A not-so-shocking shift. Grey’s Anatomy alum Sarah Drew said she wasn’t too surprised that Ellen Pompeo will have a reduced role in season 19 of the medical drama, only appearing in eight episodes.
“She’s been working so hard in this role for so long,” Drew, 41, told Us Weekly exclusively on Monday, September 26, while promoting Lifetime’s Reindeer Games Homecoming movie. “It makes sense that she wants to take a breather and pursue some other things — and still keep her foot in the door.”
The actress, who played Dr. April Kepner for more than eight seasons on Grey’s Anatomy, added, “I think that’s great for [Pompeo]. I wish her the best.”
Drew has nothing but fond memories of the leading lady. The Cruel Summer actress, who has been married to Peter Lanfer since 2002, recalled how supportive Pompeo, 52, was when she was pregnant and when she returned to set after welcoming son Micah in 2012 and daughter Hannah in 2014.
“I just remember her being such, like, a mama bear when I was pregnant,” Drew recalled. “When my babies were little, in terms of telling me how to voice the things that I needed and caring so much about the mama experience on set that’s my fondest memory of her. She always wants to support everyone, especially the mamas.”
The Virginia native told Us that she would love to reprise her role as April, who returned for a brief guest stint when Dr. Jackson Avery (Jesse Williams) departed the series in season 17, allowing their characters to reunite, and they came back to Grey Sloan Memorial Hospital together for the 400th episode in season 18.
“It’s always fun to check in with her and see how she’s doing,” Drew revealed. “I love putting the scrubs on. That was really fun.”
Jackson and April left Seattle for Boston to find ways to get equity in healthcare for underserved communities, which Drew found to be an “interesting concept” that the Everwood alum would’ve liked to set play out, whether it be on a spinoff or in another arc on Grey’s Anatomy, which returns for season 19 on ABC Thursday, October 6. “The two of them fight for medical justice could be a very, very cool thing,” she noted.
However, what Drew would really like to see is exactly how Jackson and April made their romance work this time around.
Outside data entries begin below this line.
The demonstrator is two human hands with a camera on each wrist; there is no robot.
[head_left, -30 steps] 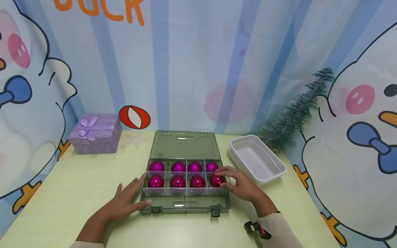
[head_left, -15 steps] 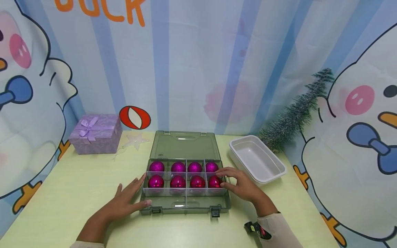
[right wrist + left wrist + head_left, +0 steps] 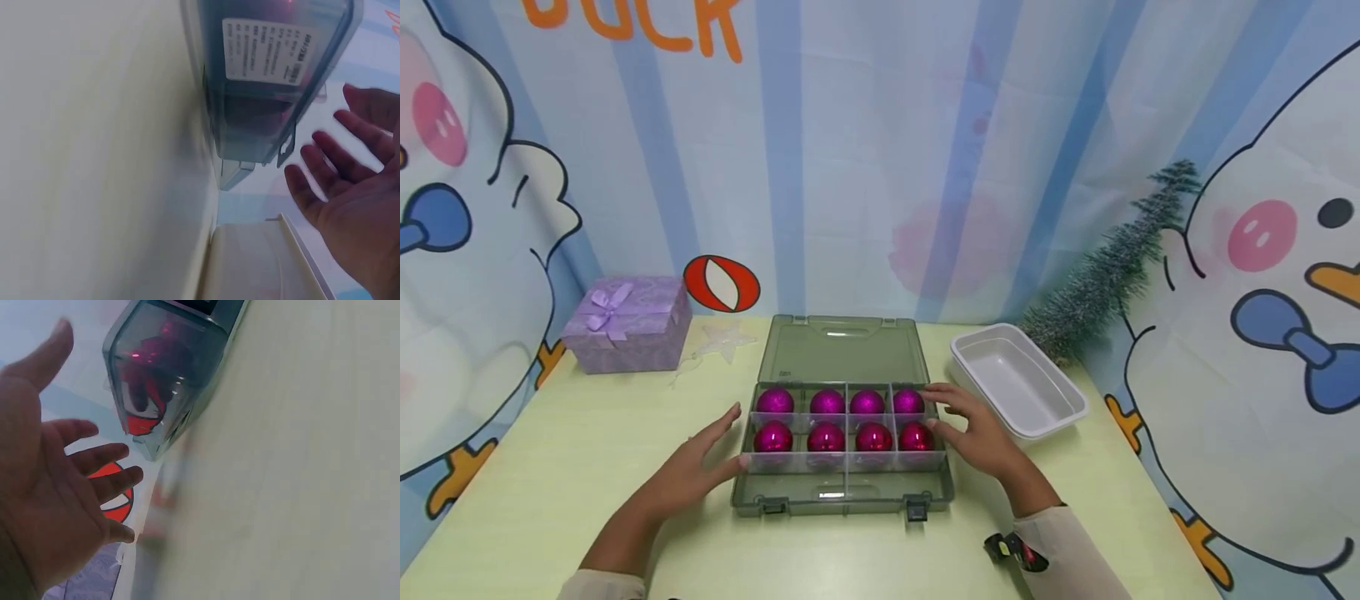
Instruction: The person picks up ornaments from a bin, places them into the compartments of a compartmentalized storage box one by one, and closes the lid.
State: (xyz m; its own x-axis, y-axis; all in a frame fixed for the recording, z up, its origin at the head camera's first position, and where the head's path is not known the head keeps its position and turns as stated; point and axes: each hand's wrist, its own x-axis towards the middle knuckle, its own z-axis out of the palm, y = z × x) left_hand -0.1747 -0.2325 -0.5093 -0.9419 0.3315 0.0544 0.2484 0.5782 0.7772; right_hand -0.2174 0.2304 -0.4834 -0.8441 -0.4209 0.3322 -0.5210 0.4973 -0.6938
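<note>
A green see-through divided box (image 3: pixel 842 504) lies on the table with its lid (image 3: pixel 844 354) folded back. Shiny red and magenta baubles (image 3: pixel 873 437) fill its middle row, and glittery magenta baubles (image 3: pixel 828 402) sit in the row behind. The front compartments hold none. My left hand (image 3: pixel 688 475) is spread beside the box's left side; the left wrist view shows the fingers apart from the wall. At the right side my right hand (image 3: pixel 981 437) hovers, fingers loosely bent and holding nothing. Its fingertips are near the right-end baubles. A white label (image 3: pixel 270 51) is on the box's side.
A white plastic tub (image 3: pixel 1015 379) stands right of the box, close to my right hand. Behind it leans a small artificial pine tree (image 3: pixel 1097 283). A purple gift box (image 3: pixel 628 325) and a clear star ornament (image 3: pixel 726 340) are at the back left.
My right hand has let go of the right-end shiny bauble, which sits slightly further left in its compartment. My left hand has come away from the box's left edge.
</note>
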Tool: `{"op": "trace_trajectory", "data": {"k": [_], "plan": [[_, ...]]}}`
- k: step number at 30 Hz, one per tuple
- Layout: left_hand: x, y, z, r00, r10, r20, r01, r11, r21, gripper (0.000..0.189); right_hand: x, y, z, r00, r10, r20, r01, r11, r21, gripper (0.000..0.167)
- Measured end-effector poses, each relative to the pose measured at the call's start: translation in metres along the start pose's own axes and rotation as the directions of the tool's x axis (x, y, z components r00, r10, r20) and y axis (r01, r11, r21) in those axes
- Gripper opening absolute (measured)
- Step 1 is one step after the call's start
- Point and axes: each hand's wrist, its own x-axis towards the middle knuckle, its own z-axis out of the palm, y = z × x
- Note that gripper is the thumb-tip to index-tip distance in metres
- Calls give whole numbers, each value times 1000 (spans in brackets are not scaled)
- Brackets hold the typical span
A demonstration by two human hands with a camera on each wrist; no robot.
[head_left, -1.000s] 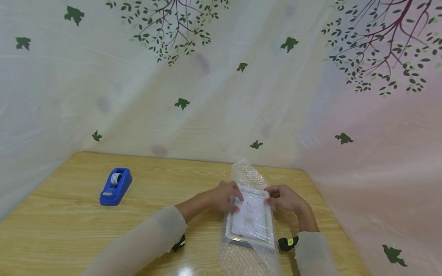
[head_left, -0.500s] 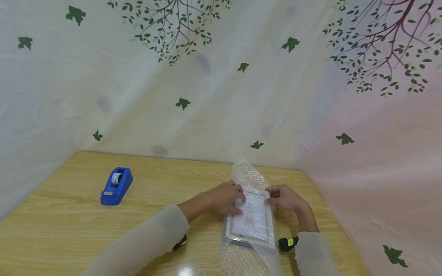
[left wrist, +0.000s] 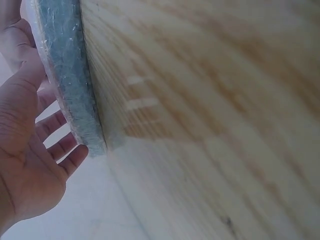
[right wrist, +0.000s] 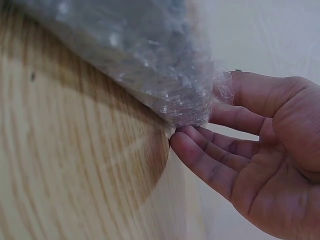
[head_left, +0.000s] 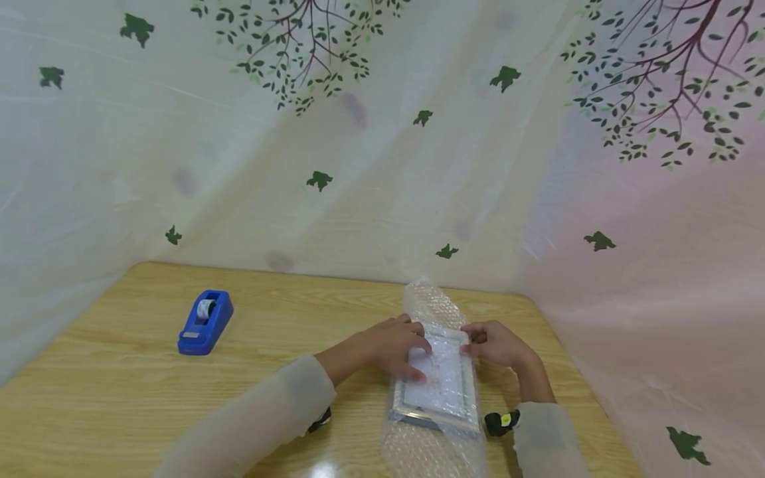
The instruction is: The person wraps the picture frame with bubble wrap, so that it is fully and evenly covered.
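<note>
A light picture frame (head_left: 445, 392), wrapped in clear bubble wrap (head_left: 431, 304), lies flat on the wooden table. My left hand (head_left: 397, 345) rests over the frame's left side, its fingers spread and slightly bent. In the left wrist view, the fingers of my left hand (left wrist: 32, 135) lie along the wrapped blue-grey edge (left wrist: 67, 65) without closing round it. At the frame's far right corner, my right hand (head_left: 501, 345) pinches the wrap. The right wrist view has bubble wrap (right wrist: 165, 85) at the thumb and fingers of my right hand (right wrist: 265, 145).
A blue tape dispenser (head_left: 206, 322) with a roll of tape stands at the left of the wooden table (head_left: 269, 312). Loose bubble wrap extends beyond the frame's near and far ends. A printed curtain (head_left: 370, 219) hangs behind the table and along its right side.
My left hand has slid a little right and toward me over the wrapped picture frame. My right hand stays at the far right corner. The whole view has shifted slightly.
</note>
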Motion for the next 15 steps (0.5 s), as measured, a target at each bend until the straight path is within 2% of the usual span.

“I’d like to kind of go back in time to see them get back together,” she told Us. “We got that little, tiny piece where the audience was informed that they had come back together, but I’d like to see that happen. I’d like to see the push and pull and the will they won’t they.”
The romantic story lines are where Drew thrives. She stars in Lifetime’s romantic comedy Reindeer Games Homecoming, due out later this year, the first of two holiday movies she is set to write, produce and headline with the network. She aimed for that perfect balance of heart and humor in her screenwriting debut.
“I really just sat down to write a romcom set at Christmas time,” Drew gushed to Us, explaining that she loves the genre. “I watched a few different romcoms just to kind of get in the mode, and there are lots of different things that came from my life.”
Her character, MacKenzie, a science teacher, wears puzzle T-shirts as a nod to Drew’s mother, and the Reindeer Games were inspired by her husband’s college years.
“My husband went to Dartmouth College, and they have this tradition every winter called the winter carnival where they have teams that come up with games, and they compete against each other,” she explained. “The whole campus gets involved, and I was like, ‘This would be really fun to do this as a whole community, a small town community, Christmas fundraiser event.’ So that’s kind of where that idea came from.”
The movie reunites her with fellow Grey’s alum Justin Bruening (who played April’s other love interest, EMT Matthew Taylor), who plays a Hollywood star who gets roped into the Reindeer Games when he visits home for the holidays. Meanwhile, MacKenzie is trying to save the games for future generations, but she’s also determined to best her former high school crush.
The flick “feels like a throwback to those like 1990s romcoms,” Drew teased.
After more than 20 years in front of the camera, it was a big change for the actress to shift into screenwriter mode, but she said her filmmaking partners at Lifetime couldn’t have been more supportive, encouraging her to see her idea through.
“I had just finished shooting a Christmas movie for lifetime called Twinkle All the Way, and I had become really inspired while working with that team there to tell my own stories,” Drew explained to Us. “I came home and I came up with this outline and I pitched it to my producers from the movie. And I was assuming I would just hire someone to write it, and they said, ‘No, you know this story inside and out. Go home, buy Final Draft and write it.’”
The Supernatural alum quickly put together a full script in less than a month — but it needed a little work. “I wrote the first draft in three weeks. It’s gone through many iterations since then, but it was a really exciting and fun process and totally surreal and exhilarating to start actually working on it and have a whole team of people discussing these characters that I’d made up and these places that I’d come up with. It’s pretty fun,” she said.
Reindeer Games Homecoming premieres on Lifetime this fall.